Now the JIT compiler sees the unrolled loop, and because it does not
see the sequential access pattern that was very apparent in the
original code, it fails to analyze the unrolled loop and determine
that it should be "re-rolled" and use the optimized instruction
instead. Now this particular example might not be that great, I know,
because you could conceivably construct a JIT compiler that can
recognize and re-roll unrolled loops; but the general point is what I
said: you can potentially lose a lot of information by compiling code
that you can not recover, and this information could be critical to
performing the best optimizations off the bat.

Consequently, the JIT compiler must turn to other techniques for
optimization, such as caching compiled code for faster startup times,
etc. Again, it's a whole different beast.
Thus, I won't
use anything other than /O2 for c++... because, as I said, when you
are deploying a commercial software, you will have to use flags that
target the least-common-denominator processor anyway.

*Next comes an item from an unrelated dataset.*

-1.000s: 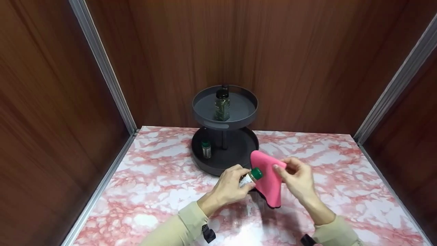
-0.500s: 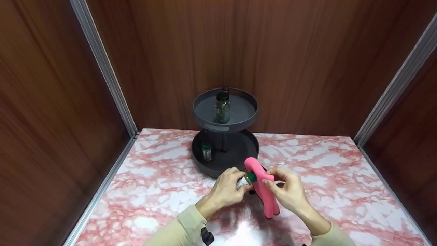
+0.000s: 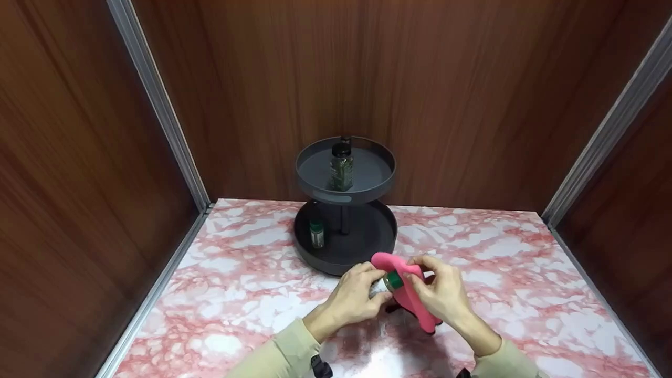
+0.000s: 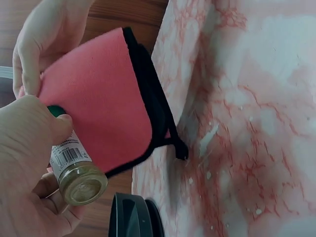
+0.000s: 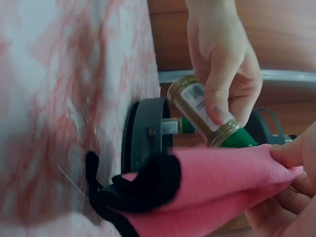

I addressed that above: Again, 1) some optimizations, like -ffast-math
or -funroll-loops (and be careful, of course, you can't blindly use
these, you have to make sure they make sense for your code), do not
target a specific processor, and 2) there is no rule that says you
have to target the least-common-denominator processor; and a heavy
duty research application, such as what James Kanze *originally*
cited, would most certainly take advantage of special features on the
target hardware.

Jason
 
J

jason.cipriani

I said
nothing about flags in the last post.

As was pointed out in your other thread, these are important details
that you should not leave out; especially in this particular benchmark
(which is not I/O bound like the last one, and is heavily affected by
compiler optimizations).

Jason
 
J

jason.cipriani

(e-mail address removed)...
(I am sorry my point
wasn't clear, I had meant to show that the compiler can generate very
fast code for you, in particular -ffast-math [which does not target
specific hardware features] on GCC moreso than the the architecture-
specific options).

Here are some key missing timings with GCC and VS, Razii:

$ g++ -O2 smooth.cpp
8677.623 ms

$ g++ -O2 -ffast-math smooth.cpp
1077.232 ms

$ g++ -O2 -ffast-math -funroll-loops smooth.cpp
919.622 ms

With CL 14 (VS2005):
7275.611 ms

No platform-specific optimizations were used. Note the order of
magnitude speed up using -ffast-math and -funroll-loops with GCC,
which generates code that can still be run on the least-common-
denominator of Intel-compatible platforms.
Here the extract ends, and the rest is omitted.